Reino Unido presenta un panorama comparable con aumentos moderados en ingresos de CD, mientras que Italia ha experimentado un fenómeno más pronunciado, registrando un crecimiento del 15,1 por ciento en este formato. Aunque estas cifras varían según geografía, demuestran que el resurgimiento del CD no es un fenómeno aislado sino una tendencia observable en múltiples mercados occidentales desarrollados.
Contexto: La realidad del streaming y su dominio persistente
A pesar de la recuperación de las ventas de CD, es fundamental mantener la perspectiva sobre la estructura actual de la industria musical. Los datos de la International Federation of the Phonographic Industry revelan que el streaming digital representó el 69,6 por ciento de los ingresos globales de la música grabada durante 2025. Esta proporción demuestra de manera inequívoca que el negocio de la música grabada ha experimentado una transformación radical, desplazando su centro económico decisivamente hacia plataformas de acceso digital.

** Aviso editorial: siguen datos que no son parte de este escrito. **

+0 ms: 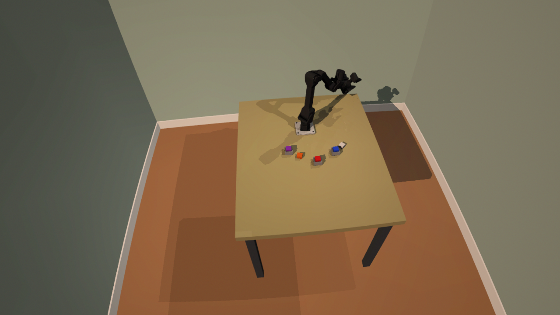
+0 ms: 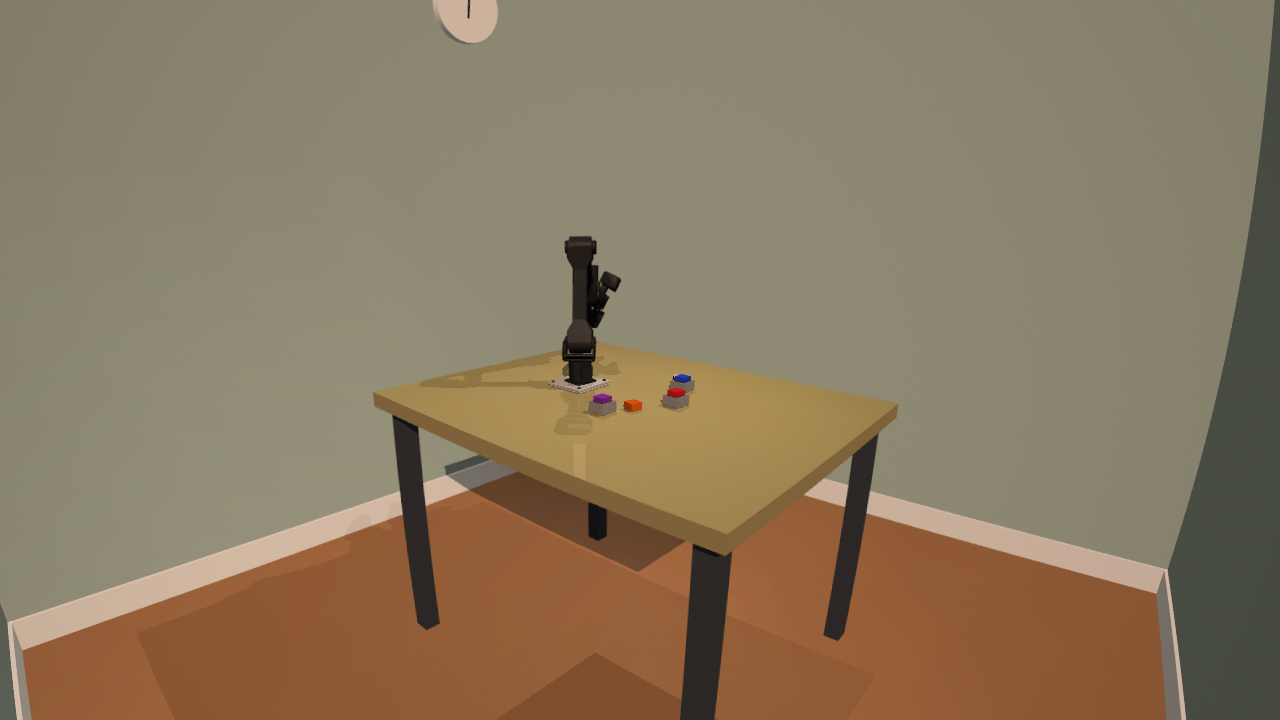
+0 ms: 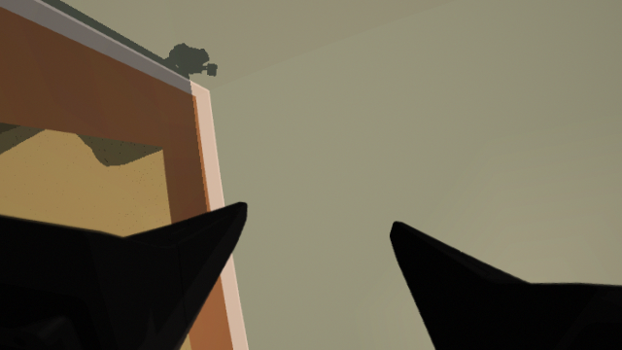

Dentro del segmento de formato físico, el vinilo continúa dominando en valor en numerosos mercados gracias a su precio promedio más elevado y a la cultura de compra consolidada que ha desarrollado durante años de renovada popularidad. El crecimiento del CD, aunque real y significativo en términos porcentuales, sigue siendo mucho menor en magnitud absoluta comparado con el dominio abrumador del streaming en el consumo musical contemporáneo. Los números muestran un complemento interesante a la narrativa digital dominante, no una transformación fundamental del panorama de distribución musical.